**Work to be completed**
Every picture is to be removed, and all the data is to be copied exactly.

________________

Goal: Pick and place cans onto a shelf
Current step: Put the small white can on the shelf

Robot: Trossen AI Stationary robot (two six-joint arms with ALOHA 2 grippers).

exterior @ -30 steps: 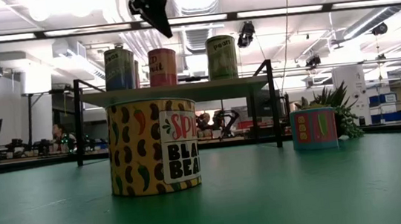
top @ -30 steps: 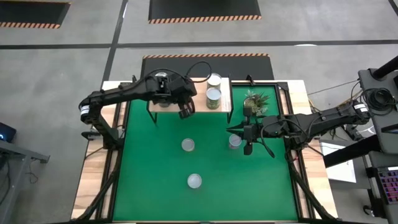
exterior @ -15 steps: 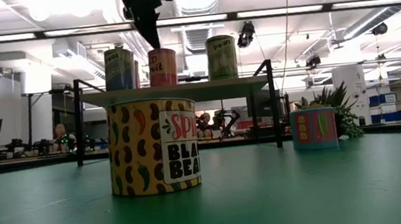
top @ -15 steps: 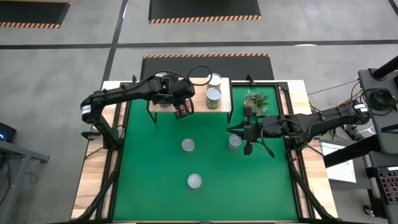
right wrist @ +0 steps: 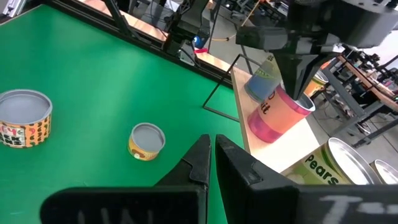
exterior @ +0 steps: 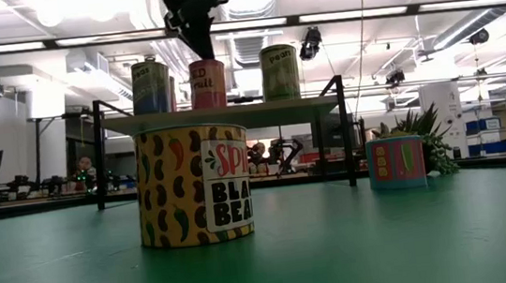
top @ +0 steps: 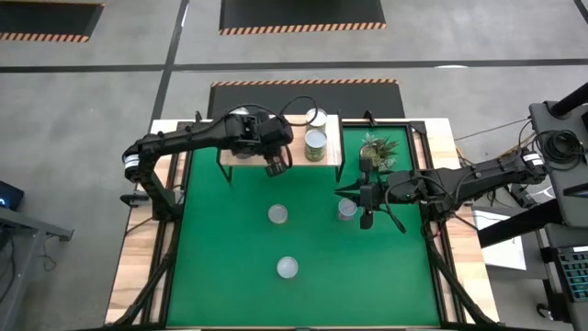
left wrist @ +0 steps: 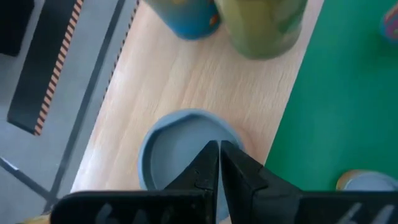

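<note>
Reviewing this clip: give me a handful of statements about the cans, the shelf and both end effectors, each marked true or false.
1. Three cans stand on the shelf: a blue can, a pink can and a green can. True.
2. The left end effector is spread wide around the pink can. False: it is shut, its tip right over the can's silver top.
3. Three cans stand on the green table. True.
4. The right end effector grips a can. False: it is shut on nothing, beside a can near the plant.
5. The plant stands on the shelf. False: it is on the table, to the shelf's right.
</note>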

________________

**Response box**
Goal: Pick and place cans onto a shelf
Current step: Put the small white can on the shelf

Robot: Trossen AI Stationary robot (two six-joint arms with ALOHA 2 grippers).

exterior @ -30 steps: 
top @ -30 steps: 
exterior @ -15 steps: 
top @ -15 steps: 
right wrist @ +0 steps: 
exterior @ +0 steps: 
top @ +0 steps: 
left wrist @ +0 steps: 

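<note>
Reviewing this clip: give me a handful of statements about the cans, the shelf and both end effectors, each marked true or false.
1. Three cans stand on the shelf: a blue can, a pink can and a green can. True.
2. The left end effector is spread wide around the pink can. False: it is shut, its tip right over the can's silver top.
3. Three cans stand on the green table. True.
4. The right end effector grips a can. False: it is shut on nothing, beside a can near the plant.
5. The plant stands on the shelf. False: it is on the table, to the shelf's right.
</note>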

This exercise is now finished, and nothing remains to add.